Chi voglia, tra i medici e gli psicologi, indagare sulla natura umana per portarle giovamento, si trova dunque a dover decidere quale tipologia di individui intende studiare e conoscere profondamente, perché la vecchia umanità è già ben conosciuta e parametrizzata, e si tratta quindi di stabilire quale approccio le sia più giovevole tra le migliaia disponibili e spesso tra loro in conflitto; mentre la nuova umanità è sconosciuta anche a chi ne fa parte, e quindi genera un ambito di conoscenza del tutto nuovo, il cui approccio è globale (non uso la parola "olistico" per i significati pseudo esoterici o esotici che la cultura gli ha attribuito); globale significa che il dettaglio non è più significativo, l'analisi di esso è del tutto inutile e porta anzi fuori strada; globale significa che la dimensione spirituale dell'uomo (quella vera, non quella sentimentale!) sta prepotentemente entrando a far parte della sua interezza, come il sangue che scorre nelle vene. Questa nuova dimensione non può più essere colta se non con la Conoscenza Globale, che appartiene in nuce all'uomo nuovo, ma è ignota all'uomo vecchio.
Dunque è bene che chi si occupa di salute (degli altri) impari innanzitutto a riconoscere la vera qualità di chi sta curando, se appartenga alla vecchia o alla nuova umanità; e che non tenti ostinatamente (la buona volontà finisce per diventare a volte arroganza) di curare con i vecchi parametri diagnostici e i vecchi strumenti l'uomo nuovo.

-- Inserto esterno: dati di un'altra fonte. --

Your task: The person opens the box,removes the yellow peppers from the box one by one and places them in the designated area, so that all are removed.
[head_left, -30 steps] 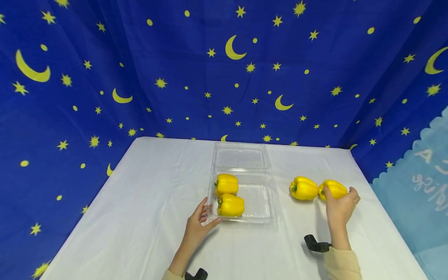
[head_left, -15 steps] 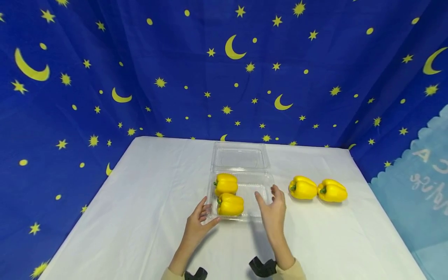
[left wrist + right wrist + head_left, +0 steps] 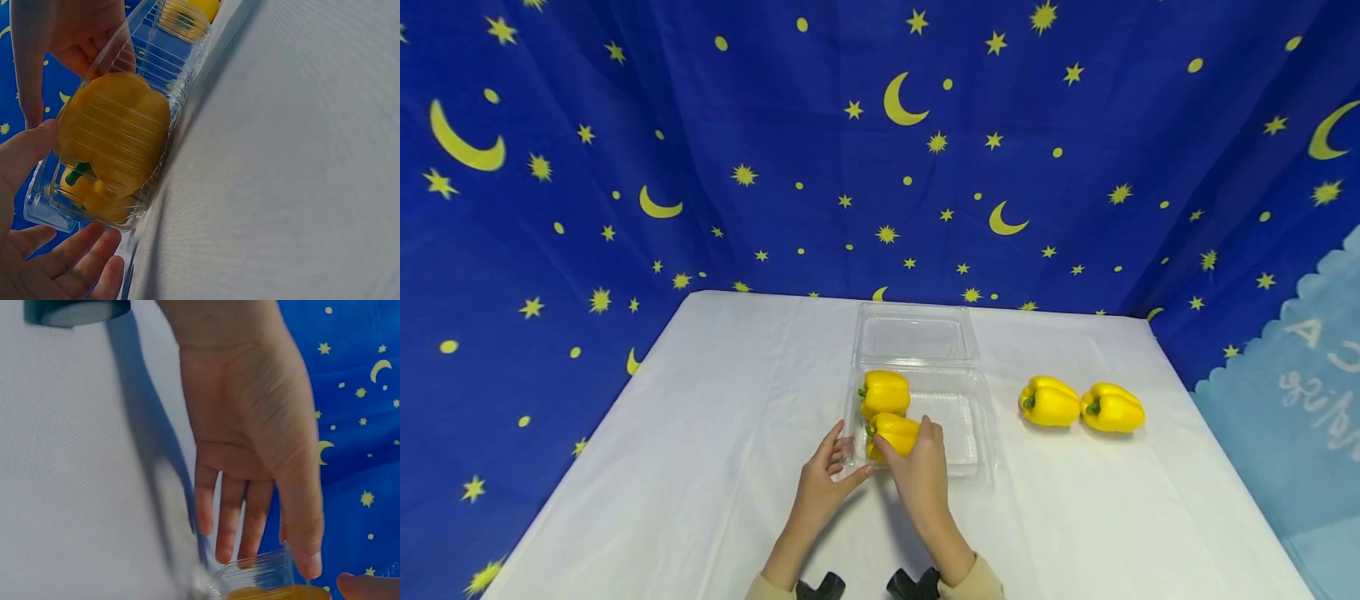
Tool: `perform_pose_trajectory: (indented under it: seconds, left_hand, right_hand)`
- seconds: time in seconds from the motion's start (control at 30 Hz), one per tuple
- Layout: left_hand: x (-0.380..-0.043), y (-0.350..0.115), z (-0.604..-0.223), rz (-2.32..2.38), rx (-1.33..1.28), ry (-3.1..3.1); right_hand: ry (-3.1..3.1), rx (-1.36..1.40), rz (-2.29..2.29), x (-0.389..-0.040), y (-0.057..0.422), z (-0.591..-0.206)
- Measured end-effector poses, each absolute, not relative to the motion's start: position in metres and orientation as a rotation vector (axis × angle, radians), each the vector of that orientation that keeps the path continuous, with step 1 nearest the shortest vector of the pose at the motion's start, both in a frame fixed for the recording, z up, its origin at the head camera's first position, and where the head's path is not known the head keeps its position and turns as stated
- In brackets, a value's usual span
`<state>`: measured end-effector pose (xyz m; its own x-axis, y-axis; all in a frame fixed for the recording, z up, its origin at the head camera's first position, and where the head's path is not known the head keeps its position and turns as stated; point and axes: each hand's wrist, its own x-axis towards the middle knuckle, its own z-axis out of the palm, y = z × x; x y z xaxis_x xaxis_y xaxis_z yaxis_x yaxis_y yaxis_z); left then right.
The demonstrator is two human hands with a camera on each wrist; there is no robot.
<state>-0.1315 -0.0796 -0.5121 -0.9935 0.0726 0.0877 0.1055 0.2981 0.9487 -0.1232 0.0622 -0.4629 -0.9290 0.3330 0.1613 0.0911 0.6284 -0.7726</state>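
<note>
Two yellow bell peppers lie in the left part of a clear plastic clamshell container (image 3: 958,464), its lid (image 3: 917,333) folded back. My right hand (image 3: 922,475) reaches over the front pepper (image 3: 895,428); its thumb is over the top and its fingers are at the right end. In the right wrist view those fingers (image 3: 230,531) look nearly straight. The back pepper (image 3: 885,393) sits right behind. My left hand (image 3: 823,477) rests at the container's front left corner, thumb by the front rim and fingers loosely spread along the side.
Two more yellow bell peppers, one nearer the container (image 3: 1049,402) and one farther right (image 3: 1112,408), lie side by side on the white tablecloth (image 3: 760,367). A blue curtain (image 3: 820,150) with moons and stars stands behind the table. Each wrist wears a black camera mount.
My right hand has left the far right bell pepper and moved left to the front pepper in the container. My left hand has stayed at the container's corner.
</note>
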Motion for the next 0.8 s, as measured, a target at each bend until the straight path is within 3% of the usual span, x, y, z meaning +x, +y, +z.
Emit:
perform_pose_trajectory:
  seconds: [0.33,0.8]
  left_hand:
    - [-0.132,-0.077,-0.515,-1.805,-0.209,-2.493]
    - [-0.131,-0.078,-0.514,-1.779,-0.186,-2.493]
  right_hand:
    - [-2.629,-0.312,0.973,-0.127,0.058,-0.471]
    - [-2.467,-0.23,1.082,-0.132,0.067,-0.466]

E' di recente acquisizione la statistica che vede (almeno in Italia) la drastica riduzione delle nascite e la conseguente aumentata quantità di vecchi: ciò corrisponde al fatto che l'uomo vecchio è, oggi, ancora in netta e drastica, crescente maggioranza: si tratta di quell'umanità che va a terminare senza riprodursi perpetuandosi; mentre l'umanità nuova, nascente emerge da questi flutti oscuri ancora con difficoltà e fatica, in numeri estremamente esigui: ma è questa l'umanità che cresce e si moltiplicherà, ed è bene pore attenzione ad essa e sostenerla nella sua crescita, come si fa con in bambini che gli adulti proteggono con amore.
In alcuni uomini della vecchia specie, il seme dell'uomo nuovo è stato gettato alcuni decenni fa, e potrebbe in questo momento germogliare. Chi ne avesse percezione, farà bene a considerarlo e a considerarsi con occhi nuovi.

Per chi voglia, faremo riferimento a questo nel nostro prossimo incontro del 19 marzo.